Derailing Is Not Failing; or, Beeminder Revenue Proportional To User Awesomeness

matti · March 2, 2019, 1:44pm

Maybe the key to seeing Beeminder’s incentives as wholly non-perverse is to remember that derailing does not equal failing. Derailing is a lot of things — a kick in the pants, paying for an immediate break because the goal has been really hard, valuable information about how realistic the goal is — none of which have anything to do with failing. The only ways to fail are to quit the goal, to set the yellow brick road to something stupidly easy, or to cheat.

That’s also the key of the article: This presupposes a certain definition of “failing”. And then goes on to say that derailing is no such thing. In my opinion what failing is, is a very subjective question that can’t really be dictated by Beeminder, because it’s an opinion (and emotions-) based matter and might change not only from individual to individual but also from goal to goal, day to day, etc.

I know Beeminder is a company and needs or at least wants to have a set of applicable principles (a (predictive) theory of beeminder) to gauge stuff like revenue and user engagement, but I think this is also a prime case of removing unknowables by presupposing certain definitions and then working under the assumption that the unknowables now have become knowable. I would even suggest that many users couldn’t even articulate why something feels like a failure, which makes following @dreev’s definition even harder.

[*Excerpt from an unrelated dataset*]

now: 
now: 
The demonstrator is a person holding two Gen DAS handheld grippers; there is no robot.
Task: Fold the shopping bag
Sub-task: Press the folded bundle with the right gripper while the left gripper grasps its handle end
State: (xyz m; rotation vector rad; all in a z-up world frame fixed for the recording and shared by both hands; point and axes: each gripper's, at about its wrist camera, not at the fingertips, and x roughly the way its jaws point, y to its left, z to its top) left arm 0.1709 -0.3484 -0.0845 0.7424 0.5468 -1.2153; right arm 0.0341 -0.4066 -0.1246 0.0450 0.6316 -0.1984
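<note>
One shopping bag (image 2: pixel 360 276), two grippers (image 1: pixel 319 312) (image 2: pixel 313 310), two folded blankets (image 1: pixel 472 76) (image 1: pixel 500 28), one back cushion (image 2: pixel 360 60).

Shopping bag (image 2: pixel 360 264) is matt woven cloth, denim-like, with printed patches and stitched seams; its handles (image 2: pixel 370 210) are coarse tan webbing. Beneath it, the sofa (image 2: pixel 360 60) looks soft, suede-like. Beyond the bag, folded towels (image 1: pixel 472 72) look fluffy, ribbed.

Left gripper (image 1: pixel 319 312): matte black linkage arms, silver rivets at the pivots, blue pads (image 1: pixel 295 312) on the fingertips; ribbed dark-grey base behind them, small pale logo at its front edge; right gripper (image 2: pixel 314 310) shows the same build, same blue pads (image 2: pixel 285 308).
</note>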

To say it in an image: The article claims to be a map of a territory but it’s actually a blueprint for a terraforming project, since it doesn’t describe the landscape which is unexplored. Instead it draws up a class of use cases and tries to rework the discursive landscape in which it acts (ergo: convince other people that what they see is indeed what @dreev describes if we only put a fresh coat of paint on it. And remove this detail. And add this extra thing over here. And so on.).

But also that’s basically how you get to a predictive theory of anything: You control the discourse by standardization (of definitions) and so on… So I don’t even know if it’s a bad thing in that sense, but we also loose complexity (and in this case a lot of it) by clearing things up in that way…

zedmango · March 2, 2019, 6:37pm

This is confusing short-term and long-term. If they’re derailing a lot, that’s high revenue short term, which might or might not mean high awesomeness. They might be derailing a lot but not deriving much value, in which case, yes, they would leave after a while, but in the meantime you have (short-term) high revenue and low awesomeness.

There are different kinds of awesomeness we can talk about.
First is “gross awesomeness.” Using Bee’s ukulele example, gross awesomeness is how much you practice ukulele.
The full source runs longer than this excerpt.